API: Sum / Prod of all-NA and empty

TomAugspurger · TomAugspurger · commit a87f1f94c9b2 · 2017-12-20T07:06:06.000-06:00
Changes the sum of empty and all-NA to be 0.
Changes the prod of empty and all-NA to be 1.
diff --git a/pandas/core/generic.py b/pandas/core/generic.py
@@ -7310,7 +7310,8 @@ def _add_numeric_operations(cls):
         @Substitution(outname='mad',
                       desc="Return the mean absolute deviation of the values "
                            "for the requested axis",
-                      name1=name, name2=name2, axis_descr=axis_descr)
+                      name1=name, name2=name2, axis_descr=axis_descr,
+                      empty_is_na='')
         @Appender(_num_doc)
         def mad(self, axis=None, skipna=None, level=None):
             if skipna is None:
@@ -7351,7 +7352,7 @@ def mad(self, axis=None, skipna=None, level=None):
         @Substitution(outname='compounded',
                       desc="Return the compound percentage of the values for "

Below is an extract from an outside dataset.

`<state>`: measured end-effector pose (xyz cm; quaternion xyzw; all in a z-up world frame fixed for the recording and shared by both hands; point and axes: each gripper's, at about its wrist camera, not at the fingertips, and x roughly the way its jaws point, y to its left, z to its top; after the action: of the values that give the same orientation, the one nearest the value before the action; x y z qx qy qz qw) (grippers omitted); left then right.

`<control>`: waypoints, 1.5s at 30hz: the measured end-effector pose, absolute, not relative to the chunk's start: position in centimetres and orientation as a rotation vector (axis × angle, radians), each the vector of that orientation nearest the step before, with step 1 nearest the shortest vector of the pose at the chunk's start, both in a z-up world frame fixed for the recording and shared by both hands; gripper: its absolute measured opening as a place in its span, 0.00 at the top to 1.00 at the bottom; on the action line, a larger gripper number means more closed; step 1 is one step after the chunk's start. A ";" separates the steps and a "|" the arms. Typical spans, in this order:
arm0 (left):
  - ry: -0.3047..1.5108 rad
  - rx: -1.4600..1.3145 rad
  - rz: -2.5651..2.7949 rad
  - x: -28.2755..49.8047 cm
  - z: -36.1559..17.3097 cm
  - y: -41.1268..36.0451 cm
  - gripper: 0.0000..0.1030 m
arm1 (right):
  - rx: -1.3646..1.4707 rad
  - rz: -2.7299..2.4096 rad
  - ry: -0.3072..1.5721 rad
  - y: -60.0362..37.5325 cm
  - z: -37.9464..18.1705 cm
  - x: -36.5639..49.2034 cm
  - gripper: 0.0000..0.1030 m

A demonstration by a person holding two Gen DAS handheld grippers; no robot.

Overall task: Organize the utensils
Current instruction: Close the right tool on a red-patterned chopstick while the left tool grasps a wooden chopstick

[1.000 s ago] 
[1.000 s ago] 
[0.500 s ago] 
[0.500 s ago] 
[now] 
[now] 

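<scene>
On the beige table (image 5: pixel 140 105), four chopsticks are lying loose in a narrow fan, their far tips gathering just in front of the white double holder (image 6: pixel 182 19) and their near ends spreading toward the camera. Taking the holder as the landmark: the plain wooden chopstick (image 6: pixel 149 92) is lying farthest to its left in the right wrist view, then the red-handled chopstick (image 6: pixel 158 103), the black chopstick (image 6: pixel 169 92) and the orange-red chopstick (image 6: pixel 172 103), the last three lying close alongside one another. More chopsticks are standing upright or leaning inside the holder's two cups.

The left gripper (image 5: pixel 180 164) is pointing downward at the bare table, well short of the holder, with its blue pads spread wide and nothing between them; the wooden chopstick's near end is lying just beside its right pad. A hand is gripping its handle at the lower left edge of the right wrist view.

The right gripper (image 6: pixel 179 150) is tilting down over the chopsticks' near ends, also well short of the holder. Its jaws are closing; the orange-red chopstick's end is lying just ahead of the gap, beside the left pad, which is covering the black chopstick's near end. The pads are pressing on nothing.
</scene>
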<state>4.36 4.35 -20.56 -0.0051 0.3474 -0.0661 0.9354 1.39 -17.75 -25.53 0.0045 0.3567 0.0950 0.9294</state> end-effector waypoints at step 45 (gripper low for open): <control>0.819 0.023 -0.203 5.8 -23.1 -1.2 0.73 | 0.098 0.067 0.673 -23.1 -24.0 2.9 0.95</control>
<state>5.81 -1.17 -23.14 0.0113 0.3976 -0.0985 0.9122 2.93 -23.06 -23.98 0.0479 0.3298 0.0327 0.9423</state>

                       "the requested axis", name1=name, name2=name2,
-                      axis_descr=axis_descr)
+                      axis_descr=axis_descr, empty_is_na='')
         @Appender(_num_doc)
         def compound(self, axis=None, skipna=None, level=None):
             if skipna is None:
@@ -7375,10 +7376,11 @@ def compound(self, axis=None, skipna=None, level=None):
             lambda y, axis: np.maximum.accumulate(y, axis), "max",
             -np.inf, np.nan)
 
-        cls.sum = _make_stat_function(
+        cls.sum = _make_empty_stat_function(
             cls, 'sum', name, name2, axis_descr,
             'Return the sum of the values for the requested axis',
-            nanops.nansum)
+            nanops.nansum,
+            empty_is_na=False)
         cls.mean = _make_stat_function(
             cls, 'mean', name, name2, axis_descr,
             'Return the mean of the values for the requested axis',
@@ -7394,10 +7396,11 @@ def compound(self, axis=None, skipna=None, level=None):
             "by N-1\n",
             nanops.nankurt)
         cls.kurtosis = cls.kurt
-        cls.prod = _make_stat_function(
+        cls.prod = _make_empty_stat_function(
             cls, 'prod', name, name2, axis_descr,
             'Return the product of the values for the requested axis',
-            nanops.nanprod)
+            nanops.nanprod,
+            empty_is_na=False)
         cls.product = cls.prod
         cls.median = _make_stat_function(
             cls, 'median', name, name2, axis_descr,
@@ -7520,14 +7523,14 @@ def _doc_parms(cls):
 ----------
 axis : %(axis_descr)s
 skipna : boolean, default True
-    Exclude NA/null values. If an entire row/column is NA or empty, the result
-    will be NA
+    Exclude NA/null values before computing the result.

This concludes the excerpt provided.